Neil Munro shared a spreadsheet with me of the medal counts by country at the 2008 Olympic Games. You may know that the press in Canada was critical of the performance of the Canadian team, especially prior to a run of medals toward the end of the games. If you adjust the medal count for the population of the country, Canada does better than the United States and much better than China. Others have adjusted for a nation's GDP. Depending on the method used, Jamaica, the Bahamas and Zimbabwe fare very well.
It struck me that the question is a good one for a mathematics exploration - especially since the source data is available in lots of locations, including wikipedia and there are media reports and analysis all over the web. Vancouver 2010 is fast approaching too.
I went looking for a repository of good open-ended questions like this and came up with the square root of 0.
Surely, there is some interested wikiphile who is compiling such things. Isn't there?
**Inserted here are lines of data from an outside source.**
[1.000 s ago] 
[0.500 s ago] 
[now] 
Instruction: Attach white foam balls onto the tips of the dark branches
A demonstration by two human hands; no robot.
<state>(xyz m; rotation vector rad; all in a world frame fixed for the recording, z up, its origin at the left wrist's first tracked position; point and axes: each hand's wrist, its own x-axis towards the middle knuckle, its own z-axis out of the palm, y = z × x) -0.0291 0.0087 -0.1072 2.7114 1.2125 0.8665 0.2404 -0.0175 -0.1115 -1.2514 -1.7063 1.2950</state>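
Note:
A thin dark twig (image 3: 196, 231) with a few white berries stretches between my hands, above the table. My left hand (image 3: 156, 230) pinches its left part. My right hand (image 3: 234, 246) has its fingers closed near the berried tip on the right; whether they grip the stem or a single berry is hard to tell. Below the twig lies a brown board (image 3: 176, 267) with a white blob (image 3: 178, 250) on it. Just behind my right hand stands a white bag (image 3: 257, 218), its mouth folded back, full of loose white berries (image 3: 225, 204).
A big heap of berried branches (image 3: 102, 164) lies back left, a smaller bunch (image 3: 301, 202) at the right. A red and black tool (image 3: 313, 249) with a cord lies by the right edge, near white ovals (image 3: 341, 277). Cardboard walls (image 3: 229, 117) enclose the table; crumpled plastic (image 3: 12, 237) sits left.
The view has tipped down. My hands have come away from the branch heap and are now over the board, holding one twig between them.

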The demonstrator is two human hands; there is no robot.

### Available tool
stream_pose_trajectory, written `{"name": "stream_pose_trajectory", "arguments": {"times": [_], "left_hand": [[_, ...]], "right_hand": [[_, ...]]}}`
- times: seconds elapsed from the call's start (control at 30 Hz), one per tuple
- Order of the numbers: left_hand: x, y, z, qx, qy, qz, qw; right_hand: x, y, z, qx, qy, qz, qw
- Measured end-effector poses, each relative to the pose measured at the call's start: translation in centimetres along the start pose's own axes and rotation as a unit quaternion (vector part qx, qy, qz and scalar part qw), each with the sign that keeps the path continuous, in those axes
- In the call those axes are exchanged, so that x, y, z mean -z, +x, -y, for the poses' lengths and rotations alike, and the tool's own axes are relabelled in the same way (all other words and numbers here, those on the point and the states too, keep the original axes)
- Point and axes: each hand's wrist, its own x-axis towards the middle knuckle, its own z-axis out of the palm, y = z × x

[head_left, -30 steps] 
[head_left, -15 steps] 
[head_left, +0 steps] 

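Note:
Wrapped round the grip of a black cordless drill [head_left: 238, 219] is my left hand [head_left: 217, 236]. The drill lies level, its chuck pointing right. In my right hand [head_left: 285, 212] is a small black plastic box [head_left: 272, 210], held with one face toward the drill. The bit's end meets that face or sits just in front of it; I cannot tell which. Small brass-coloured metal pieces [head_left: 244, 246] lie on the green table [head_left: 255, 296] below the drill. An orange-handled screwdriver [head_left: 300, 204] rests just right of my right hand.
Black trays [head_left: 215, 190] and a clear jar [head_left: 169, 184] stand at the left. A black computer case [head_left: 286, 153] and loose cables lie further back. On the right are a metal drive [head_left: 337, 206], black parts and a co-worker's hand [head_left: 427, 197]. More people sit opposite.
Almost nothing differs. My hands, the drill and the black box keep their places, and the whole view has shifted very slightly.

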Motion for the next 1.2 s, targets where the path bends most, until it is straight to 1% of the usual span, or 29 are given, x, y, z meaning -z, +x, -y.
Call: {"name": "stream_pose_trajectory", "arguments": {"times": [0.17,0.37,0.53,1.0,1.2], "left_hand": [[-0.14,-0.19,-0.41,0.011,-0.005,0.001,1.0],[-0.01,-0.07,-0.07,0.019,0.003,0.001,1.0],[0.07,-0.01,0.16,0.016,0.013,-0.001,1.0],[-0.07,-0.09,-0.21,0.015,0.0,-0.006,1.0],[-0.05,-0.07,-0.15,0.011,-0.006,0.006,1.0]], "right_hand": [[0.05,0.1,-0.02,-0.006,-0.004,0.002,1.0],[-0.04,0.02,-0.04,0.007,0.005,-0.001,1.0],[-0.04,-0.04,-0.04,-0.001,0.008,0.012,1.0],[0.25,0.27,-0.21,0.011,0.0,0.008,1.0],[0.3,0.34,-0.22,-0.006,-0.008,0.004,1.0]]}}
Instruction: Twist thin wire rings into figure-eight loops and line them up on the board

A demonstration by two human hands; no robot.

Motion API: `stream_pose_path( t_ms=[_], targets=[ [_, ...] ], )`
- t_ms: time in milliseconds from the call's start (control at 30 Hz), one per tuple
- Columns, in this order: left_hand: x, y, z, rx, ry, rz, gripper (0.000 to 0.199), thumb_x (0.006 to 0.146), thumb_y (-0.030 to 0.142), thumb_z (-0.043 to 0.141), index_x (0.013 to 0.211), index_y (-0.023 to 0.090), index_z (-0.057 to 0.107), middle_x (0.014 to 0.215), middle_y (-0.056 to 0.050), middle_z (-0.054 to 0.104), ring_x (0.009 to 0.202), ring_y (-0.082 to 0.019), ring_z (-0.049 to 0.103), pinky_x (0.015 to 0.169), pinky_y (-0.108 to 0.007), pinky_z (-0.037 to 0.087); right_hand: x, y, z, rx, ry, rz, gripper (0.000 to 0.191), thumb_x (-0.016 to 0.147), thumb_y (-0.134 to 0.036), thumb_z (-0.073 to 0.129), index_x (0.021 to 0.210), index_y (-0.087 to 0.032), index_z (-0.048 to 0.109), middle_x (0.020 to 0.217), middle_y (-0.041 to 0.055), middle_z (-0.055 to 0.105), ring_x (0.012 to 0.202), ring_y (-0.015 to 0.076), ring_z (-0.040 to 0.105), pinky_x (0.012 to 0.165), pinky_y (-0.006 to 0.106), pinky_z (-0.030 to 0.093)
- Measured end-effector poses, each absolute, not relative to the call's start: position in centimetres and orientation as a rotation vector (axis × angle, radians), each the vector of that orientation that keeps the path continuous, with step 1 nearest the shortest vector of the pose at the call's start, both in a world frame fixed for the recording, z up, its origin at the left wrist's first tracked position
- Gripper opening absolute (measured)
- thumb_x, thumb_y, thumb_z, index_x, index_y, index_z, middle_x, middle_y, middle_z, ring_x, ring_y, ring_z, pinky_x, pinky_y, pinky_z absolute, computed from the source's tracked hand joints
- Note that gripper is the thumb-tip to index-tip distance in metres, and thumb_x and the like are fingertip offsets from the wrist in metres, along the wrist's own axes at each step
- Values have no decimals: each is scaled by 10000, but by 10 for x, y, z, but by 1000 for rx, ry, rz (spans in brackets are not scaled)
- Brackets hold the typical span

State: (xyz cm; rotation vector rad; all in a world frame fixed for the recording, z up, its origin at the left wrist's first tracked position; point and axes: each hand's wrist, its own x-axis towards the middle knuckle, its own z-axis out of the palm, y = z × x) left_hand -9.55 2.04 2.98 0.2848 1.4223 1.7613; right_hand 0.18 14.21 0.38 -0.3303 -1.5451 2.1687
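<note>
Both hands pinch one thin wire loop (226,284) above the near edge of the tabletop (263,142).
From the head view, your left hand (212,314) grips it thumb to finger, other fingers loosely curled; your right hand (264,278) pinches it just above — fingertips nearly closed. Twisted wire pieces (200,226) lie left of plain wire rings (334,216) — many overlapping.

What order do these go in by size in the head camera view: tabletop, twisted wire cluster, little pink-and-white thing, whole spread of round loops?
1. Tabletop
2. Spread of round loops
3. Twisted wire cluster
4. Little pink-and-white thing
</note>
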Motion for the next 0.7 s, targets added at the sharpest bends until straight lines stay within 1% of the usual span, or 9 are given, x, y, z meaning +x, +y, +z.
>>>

If you know of some good resources, please let me know.
2 comments:
I have little doubt that you have seen http://www.gapminder.org/ . They have all the interesting stats except medal counts. It would be interesting to be able to apply the gapminder visualization tool to the Olympic data. Other data beyond medal count might be of interest as well. How much does a country invest in amateur sports? pro sports?
I have seen Gapminder - but would love to play with it more. Hans Rosling's TED talk to the US State Department using Gapminder is fantastic - http://blog.ted.com/2009/06/tedstate_hans_r.php.
Imagine if you could engage students in data visualizations like this.